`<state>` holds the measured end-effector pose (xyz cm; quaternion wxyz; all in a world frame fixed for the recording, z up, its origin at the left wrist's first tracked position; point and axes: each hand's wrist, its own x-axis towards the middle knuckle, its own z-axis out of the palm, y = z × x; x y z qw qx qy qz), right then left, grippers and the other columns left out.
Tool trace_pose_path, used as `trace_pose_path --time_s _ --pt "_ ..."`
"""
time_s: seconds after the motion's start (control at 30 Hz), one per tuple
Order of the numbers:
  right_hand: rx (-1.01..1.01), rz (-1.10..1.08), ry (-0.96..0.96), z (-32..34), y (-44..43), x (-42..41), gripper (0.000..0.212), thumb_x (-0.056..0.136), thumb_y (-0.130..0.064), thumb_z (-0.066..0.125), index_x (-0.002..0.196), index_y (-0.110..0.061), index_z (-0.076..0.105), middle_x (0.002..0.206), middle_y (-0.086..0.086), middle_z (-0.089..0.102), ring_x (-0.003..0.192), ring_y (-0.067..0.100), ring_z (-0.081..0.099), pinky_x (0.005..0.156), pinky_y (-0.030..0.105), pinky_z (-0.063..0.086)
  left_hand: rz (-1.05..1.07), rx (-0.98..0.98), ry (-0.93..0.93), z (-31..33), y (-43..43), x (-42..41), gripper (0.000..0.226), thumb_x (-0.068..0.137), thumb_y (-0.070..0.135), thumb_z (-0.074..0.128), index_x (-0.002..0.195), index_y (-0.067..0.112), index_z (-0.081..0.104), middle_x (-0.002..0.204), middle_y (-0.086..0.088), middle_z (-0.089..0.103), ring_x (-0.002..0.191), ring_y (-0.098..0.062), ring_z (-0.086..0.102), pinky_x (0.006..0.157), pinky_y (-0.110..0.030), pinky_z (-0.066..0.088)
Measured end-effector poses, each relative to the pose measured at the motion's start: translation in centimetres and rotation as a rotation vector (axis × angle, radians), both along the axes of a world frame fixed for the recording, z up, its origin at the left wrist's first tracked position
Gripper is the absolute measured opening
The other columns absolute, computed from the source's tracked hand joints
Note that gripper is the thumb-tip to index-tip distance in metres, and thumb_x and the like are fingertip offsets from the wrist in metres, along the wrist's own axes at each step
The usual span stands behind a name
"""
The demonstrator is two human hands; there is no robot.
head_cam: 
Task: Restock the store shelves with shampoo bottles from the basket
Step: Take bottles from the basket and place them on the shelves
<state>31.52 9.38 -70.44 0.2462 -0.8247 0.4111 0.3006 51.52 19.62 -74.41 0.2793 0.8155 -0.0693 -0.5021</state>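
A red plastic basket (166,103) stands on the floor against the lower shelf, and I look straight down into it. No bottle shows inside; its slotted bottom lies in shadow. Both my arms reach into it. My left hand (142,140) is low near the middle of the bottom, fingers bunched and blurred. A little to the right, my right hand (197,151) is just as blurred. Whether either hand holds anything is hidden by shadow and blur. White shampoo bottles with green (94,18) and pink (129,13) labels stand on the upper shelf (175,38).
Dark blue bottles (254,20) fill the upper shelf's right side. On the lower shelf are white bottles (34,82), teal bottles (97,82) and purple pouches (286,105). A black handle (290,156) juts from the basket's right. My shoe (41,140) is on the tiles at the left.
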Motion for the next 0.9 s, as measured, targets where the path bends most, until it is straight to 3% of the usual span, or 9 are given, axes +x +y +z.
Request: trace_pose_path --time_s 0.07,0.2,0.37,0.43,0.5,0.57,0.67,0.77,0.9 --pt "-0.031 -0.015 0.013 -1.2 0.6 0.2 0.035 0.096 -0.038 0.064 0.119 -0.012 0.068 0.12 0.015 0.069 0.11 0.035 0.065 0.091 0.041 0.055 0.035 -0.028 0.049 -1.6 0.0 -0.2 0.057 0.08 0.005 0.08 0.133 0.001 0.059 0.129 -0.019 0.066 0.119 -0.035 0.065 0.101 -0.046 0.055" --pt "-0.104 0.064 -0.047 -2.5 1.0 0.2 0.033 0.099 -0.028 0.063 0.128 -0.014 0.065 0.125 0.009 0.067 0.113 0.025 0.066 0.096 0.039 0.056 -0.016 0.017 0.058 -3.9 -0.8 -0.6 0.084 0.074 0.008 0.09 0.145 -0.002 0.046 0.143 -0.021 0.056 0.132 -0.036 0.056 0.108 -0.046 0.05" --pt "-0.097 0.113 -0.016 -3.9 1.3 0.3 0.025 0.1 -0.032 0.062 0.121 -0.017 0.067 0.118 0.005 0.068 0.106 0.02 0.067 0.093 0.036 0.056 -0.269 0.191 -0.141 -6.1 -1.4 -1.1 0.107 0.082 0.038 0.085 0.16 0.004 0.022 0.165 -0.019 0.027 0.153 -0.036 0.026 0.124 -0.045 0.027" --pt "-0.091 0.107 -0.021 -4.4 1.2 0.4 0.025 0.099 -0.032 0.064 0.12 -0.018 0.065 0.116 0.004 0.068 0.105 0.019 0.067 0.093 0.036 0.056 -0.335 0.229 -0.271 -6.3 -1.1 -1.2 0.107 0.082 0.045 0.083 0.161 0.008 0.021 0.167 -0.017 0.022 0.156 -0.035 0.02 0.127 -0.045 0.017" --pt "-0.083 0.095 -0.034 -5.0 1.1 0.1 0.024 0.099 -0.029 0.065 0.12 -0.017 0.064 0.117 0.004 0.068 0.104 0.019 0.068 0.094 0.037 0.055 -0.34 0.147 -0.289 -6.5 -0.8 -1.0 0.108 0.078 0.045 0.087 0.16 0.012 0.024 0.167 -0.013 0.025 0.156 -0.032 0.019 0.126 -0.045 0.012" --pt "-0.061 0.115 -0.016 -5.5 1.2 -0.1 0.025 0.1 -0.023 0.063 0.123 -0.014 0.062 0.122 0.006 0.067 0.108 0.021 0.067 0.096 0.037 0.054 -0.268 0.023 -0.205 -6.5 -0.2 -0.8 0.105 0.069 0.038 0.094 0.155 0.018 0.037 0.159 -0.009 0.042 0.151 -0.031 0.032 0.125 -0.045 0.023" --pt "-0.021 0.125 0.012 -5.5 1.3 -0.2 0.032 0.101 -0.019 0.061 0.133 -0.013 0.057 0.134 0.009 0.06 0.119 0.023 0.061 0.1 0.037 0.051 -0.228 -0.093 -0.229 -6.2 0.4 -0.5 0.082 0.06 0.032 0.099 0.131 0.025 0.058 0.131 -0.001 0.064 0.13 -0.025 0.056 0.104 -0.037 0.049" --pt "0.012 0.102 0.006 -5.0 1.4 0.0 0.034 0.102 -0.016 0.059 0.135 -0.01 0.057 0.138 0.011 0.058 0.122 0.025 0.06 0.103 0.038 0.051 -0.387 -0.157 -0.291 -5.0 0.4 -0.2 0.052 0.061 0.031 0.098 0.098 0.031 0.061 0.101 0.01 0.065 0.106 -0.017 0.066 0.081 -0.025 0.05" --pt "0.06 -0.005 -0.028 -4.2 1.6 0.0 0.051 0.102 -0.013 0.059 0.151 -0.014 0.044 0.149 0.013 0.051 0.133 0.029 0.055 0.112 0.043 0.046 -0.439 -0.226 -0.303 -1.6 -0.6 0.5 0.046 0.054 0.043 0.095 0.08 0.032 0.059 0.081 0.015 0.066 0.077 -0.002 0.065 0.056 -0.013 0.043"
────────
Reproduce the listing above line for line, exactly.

• _Exercise output_:
`<state>` holds the measured end-effector pose (xyz cm; quaternion wxyz; all in a world frame fixed for the recording, z up, its origin at the left wrist's first tracked position; point and axes: each hand's wrist, its own x-axis towards the middle knuckle, its own z-axis out of the palm, y = z × x; x y z qw qx qy qz), right then left, grippers and the other columns left out.
Tool trace_pose_path, used as `trace_pose_path --time_s _ --pt "_ ..."`
"""
time_s: seconds after the motion's start (control at 30 Hz), one per tuple
Order of the numbers:
  right_hand: rx (-1.01..1.01), rz (-1.10..1.08), ry (-0.96..0.96), z (-32..34), y (-44..43), x (-42..41), gripper (0.000..0.212), thumb_x (-0.056..0.136), thumb_y (-0.130..0.064), thumb_z (-0.066..0.125), index_x (-0.002..0.196), index_y (-0.110..0.061), index_z (-0.076..0.105), middle_x (0.002..0.206), middle_y (-0.086..0.086), middle_z (-0.089..0.102), ring_x (-0.003..0.192), ring_y (-0.067..0.100), ring_z (-0.081..0.099), pinky_x (0.005..0.156), pinky_y (-0.030..0.105), pinky_z (-0.063..0.086)
  left_hand: rz (-1.05..1.07), rx (-0.98..0.98), ry (-0.93..0.93), z (-31..33), y (-43..43), x (-42..41), gripper (0.000..0.226), thumb_x (-0.068..0.137), thumb_y (-0.070..0.135), thumb_z (-0.074..0.128), index_x (-0.002..0.195), index_y (-0.067..0.112), index_z (-0.081..0.104), middle_x (-0.002..0.204), middle_y (-0.086..0.088), middle_z (-0.089..0.103), ring_x (-0.002..0.191), ring_y (-0.098..0.062), ring_z (-0.086..0.102), pinky_x (0.006..0.157), pinky_y (-0.110..0.030), pinky_z (-0.066..0.088)
Measured end-effector poses, each relative to the pose measured at the motion's start: translation in centimetres and rotation as a rotation vector (axis × angle, radians), both along the axes of a world frame fixed for the recording, z up, its origin at the left wrist's first tracked position
Gripper is the absolute measured opening
The other columns absolute, computed from the source's tracked hand joints
Note that gripper is the thumb-tip to index-tip distance in metres, and thumb_x and the like are fingertip offsets from the wrist in metres, along the wrist's own axes at each step
The usual span stands behind a name
"""
The demonstrator is two human hands; there is no robot.
head_cam: 
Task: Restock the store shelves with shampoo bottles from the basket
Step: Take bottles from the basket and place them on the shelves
<state>31.52 9.38 -70.44 0.2462 -0.8247 0.4111 0.3006 51.52 19.62 -74.41 0.2793 0.8155 -0.0693 -0.5021</state>
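A red plastic basket (166,103) stands on the floor against the lower shelf, and I look straight down into it. No bottle shows inside; its slotted bottom lies in shadow. Both my arms reach into it. My left hand (142,140) is low near the middle of the bottom, fingers bunched and blurred. A little to the right, my right hand (197,151) is just as blurred. Whether either hand holds anything is hidden by shadow and blur. White shampoo bottles with green (94,18) and pink (129,13) labels stand on the upper shelf (175,38).
Dark blue bottles (254,20) fill the upper shelf's right side. On the lower shelf are white bottles (34,82), teal bottles (97,82) and purple pouches (286,105). A black handle (290,156) juts from the basket's right. My shoe (41,140) is on the tiles at the left.
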Motion for the next 0.9 s, as measured, targets where the path bends most, until it is straight to 3% of the usual span, or 9 are given, axes +x +y +z.
Request: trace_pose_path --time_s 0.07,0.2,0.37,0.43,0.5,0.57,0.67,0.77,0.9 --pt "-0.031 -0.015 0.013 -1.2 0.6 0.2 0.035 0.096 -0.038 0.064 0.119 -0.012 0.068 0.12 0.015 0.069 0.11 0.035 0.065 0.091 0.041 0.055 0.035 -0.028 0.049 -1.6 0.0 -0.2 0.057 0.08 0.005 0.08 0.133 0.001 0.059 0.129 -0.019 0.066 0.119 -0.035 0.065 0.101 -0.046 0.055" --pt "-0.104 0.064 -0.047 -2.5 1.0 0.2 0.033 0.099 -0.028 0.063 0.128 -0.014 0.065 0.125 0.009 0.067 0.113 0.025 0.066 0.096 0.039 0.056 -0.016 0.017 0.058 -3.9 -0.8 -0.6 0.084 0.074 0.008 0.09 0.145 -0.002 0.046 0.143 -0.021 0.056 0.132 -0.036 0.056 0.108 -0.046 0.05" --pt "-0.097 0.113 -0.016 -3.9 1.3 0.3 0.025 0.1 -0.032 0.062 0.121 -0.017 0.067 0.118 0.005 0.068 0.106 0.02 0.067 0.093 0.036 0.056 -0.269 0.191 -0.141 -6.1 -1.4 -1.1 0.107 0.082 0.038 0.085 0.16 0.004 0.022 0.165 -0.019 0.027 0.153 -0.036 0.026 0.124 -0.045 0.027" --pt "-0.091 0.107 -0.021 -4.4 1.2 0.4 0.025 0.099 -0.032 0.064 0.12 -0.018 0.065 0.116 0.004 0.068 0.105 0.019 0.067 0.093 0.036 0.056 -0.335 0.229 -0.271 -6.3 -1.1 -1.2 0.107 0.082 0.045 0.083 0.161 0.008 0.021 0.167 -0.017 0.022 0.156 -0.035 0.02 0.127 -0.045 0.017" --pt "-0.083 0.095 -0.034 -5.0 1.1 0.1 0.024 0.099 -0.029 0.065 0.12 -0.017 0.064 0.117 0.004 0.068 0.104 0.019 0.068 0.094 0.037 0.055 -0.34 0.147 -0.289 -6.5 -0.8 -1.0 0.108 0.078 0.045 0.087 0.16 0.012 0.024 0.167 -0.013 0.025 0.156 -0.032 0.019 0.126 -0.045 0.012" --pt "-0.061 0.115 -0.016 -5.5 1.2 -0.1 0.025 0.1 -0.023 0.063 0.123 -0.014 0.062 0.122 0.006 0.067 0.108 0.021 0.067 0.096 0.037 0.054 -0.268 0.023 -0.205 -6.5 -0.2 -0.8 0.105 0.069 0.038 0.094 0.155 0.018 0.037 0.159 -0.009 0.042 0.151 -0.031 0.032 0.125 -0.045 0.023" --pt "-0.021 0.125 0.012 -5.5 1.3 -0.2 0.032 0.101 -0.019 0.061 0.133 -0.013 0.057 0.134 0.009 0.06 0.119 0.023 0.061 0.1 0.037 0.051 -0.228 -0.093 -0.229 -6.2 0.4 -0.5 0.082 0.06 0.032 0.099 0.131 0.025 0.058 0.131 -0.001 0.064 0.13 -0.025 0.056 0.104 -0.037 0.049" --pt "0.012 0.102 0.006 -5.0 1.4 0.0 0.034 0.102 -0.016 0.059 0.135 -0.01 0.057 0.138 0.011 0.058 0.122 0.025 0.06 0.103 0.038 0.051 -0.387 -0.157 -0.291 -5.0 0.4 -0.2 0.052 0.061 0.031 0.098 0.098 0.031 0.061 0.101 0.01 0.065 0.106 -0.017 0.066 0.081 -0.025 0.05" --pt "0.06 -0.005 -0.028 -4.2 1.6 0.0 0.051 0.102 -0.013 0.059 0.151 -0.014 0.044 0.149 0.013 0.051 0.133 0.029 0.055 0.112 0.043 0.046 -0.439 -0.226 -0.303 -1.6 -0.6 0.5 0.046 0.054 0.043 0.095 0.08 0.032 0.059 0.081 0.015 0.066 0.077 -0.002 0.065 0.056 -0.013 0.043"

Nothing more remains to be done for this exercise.